We have been together for about 15 months so I am already emotionally invested in this relationship. I would have liked it to work as apart from his need to take his ball home we have usually gotten very well. Although I am beginning to realise just how much I'd given up of the things I liked to do to suit him.
He sent another text at 10:30 just as I was getting into bed. Wasn't looking for it but the phone lights up when I receive a text message and of course I couldn't resist but to read it.
He went through a litany of hurts and issues that had caused him concern during our relationship, including the change in his dynamics because our children sometimes argue? Apparently this upsets him.
I did respond to him, yes I know I should have left it but I would have been awake all night formulating responses.
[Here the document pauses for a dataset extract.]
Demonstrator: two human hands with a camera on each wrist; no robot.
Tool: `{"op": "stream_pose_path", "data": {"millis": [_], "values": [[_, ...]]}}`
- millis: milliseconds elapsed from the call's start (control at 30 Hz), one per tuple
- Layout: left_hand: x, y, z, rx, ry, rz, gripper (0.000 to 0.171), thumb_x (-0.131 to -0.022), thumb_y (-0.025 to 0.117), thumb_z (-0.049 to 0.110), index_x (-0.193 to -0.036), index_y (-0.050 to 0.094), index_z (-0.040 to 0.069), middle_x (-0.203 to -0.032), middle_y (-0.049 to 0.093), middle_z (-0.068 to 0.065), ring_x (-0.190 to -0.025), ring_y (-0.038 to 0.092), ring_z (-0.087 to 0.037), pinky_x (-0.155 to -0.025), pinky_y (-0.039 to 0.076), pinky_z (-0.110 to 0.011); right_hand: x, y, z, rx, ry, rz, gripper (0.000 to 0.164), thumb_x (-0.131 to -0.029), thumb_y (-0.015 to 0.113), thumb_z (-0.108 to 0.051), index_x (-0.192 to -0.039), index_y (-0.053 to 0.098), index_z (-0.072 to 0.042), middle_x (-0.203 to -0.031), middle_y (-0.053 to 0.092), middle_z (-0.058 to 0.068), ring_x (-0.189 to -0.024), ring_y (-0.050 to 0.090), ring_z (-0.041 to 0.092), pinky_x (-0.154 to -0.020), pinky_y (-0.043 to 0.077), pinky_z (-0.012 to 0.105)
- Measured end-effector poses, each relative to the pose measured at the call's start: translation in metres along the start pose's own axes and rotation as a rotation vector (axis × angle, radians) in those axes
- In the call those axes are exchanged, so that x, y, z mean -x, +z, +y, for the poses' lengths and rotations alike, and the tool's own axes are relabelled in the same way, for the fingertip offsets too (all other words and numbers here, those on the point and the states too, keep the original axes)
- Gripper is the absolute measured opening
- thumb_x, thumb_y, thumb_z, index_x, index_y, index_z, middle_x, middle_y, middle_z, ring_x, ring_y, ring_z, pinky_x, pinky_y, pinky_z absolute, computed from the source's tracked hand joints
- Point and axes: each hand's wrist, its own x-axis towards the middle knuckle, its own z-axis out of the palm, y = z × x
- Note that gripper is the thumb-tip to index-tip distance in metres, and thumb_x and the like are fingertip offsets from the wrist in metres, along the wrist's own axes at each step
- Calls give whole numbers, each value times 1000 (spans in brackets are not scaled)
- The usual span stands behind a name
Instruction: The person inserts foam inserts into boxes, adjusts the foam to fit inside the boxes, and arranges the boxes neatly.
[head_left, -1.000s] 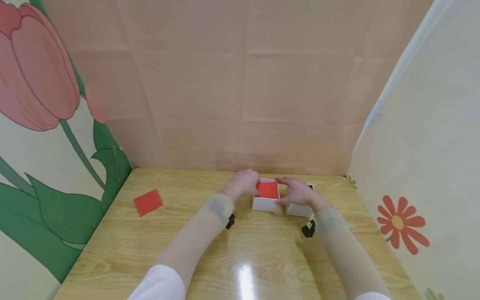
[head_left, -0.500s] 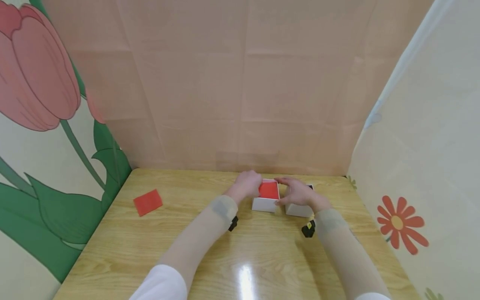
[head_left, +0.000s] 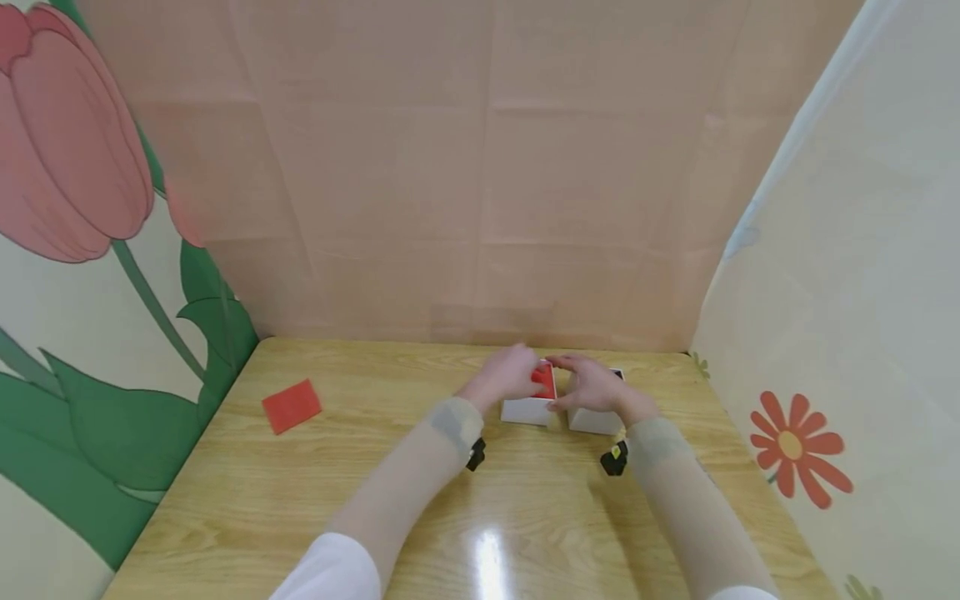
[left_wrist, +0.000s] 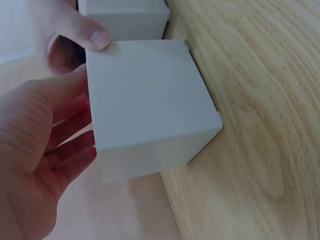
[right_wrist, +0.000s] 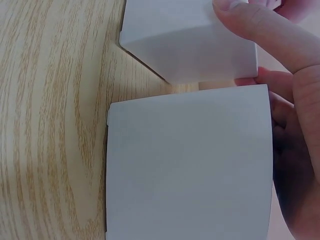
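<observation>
At the back of the wooden table stands a white box (head_left: 527, 410), its top uncovered and something red (head_left: 547, 386) inside. My left hand (head_left: 512, 373) reaches over its left side, the fingers loosely bent at the red contents; in the left wrist view the box wall (left_wrist: 145, 95) hides the fingertips. With thumb and fingers my right hand (head_left: 596, 387) grips the same box at its right rim, the thumb on the near wall. Right beside it is a second white box (head_left: 596, 421) with a dark interior, partly behind the right hand.
A flat red square piece (head_left: 291, 407) lies on the table (head_left: 360, 467) at the left. Close behind the boxes hangs a plain brownish cloth backdrop (head_left: 375, 208). Flower-printed sheets border both sides. A black device (head_left: 613, 458) hangs under the right wrist.
My left hand has moved rightward over the box and covers more of the red inside. The right hand keeps its grip on the rim, and the box stays in place.
</observation>
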Motion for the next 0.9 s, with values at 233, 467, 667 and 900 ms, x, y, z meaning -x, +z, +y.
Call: {"op": "stream_pose_path", "data": {"millis": [233, 467, 667, 900], "values": [[-2, 7, 2, 40, 64, 8, 12, -98, 81, 37, -102, 83, 25, -89, 71, 14, -85, 63, -7, -75, 51, -24, 0, 0, -3, 27, -7, 5, 106, -79, 93, -54, -165, 44, -15, -165, 42, 21, -149, 42, 45, -114, 39, 67], [-3, 5, 3, 53, 88, -1, 13, -98, 81, 35, -107, 86, 26, -99, 74, 13, -94, 65, -7, -80, 53, -25, 1, -3, -4, 29, -13, 7, 105, -81, 92, -53, -165, 43, -14, -166, 39, 24, -149, 40, 46, -115, 37, 68], [-4, 5, 4, 58, 64, -18, 14, -97, 82, 36, -108, 86, 27, -101, 75, 13, -97, 66, -7, -81, 53, -26, 1, -3, -4, 21, -12, 8, 107, -80, 93, -52, -165, 43, -13, -166, 40, 22, -149, 42, 45, -115, 38, 66], [-5, 7, 6, 52, 24, -37, 11, -97, 82, 37, -105, 87, 30, -102, 74, 16, -98, 67, -7, -79, 54, -27, 0, 0, -5, 9, -5, 4, 106, -80, 93, -52, -165, 44, -13, -166, 40, 22, -109, 65, 34, -113, 41, 63]]}}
I countered everything he said and then went on to tell him that I could see no reason to continue the relationship if he wasn't going to communicate effectively. I've asked him again not to text me, told him he knows where I am if he wants to act like an adult and wished him well for the future.
And importantly didn't shed a tear, think I've finally reached the end of my endurance and I'm beginning to see my future without him in it.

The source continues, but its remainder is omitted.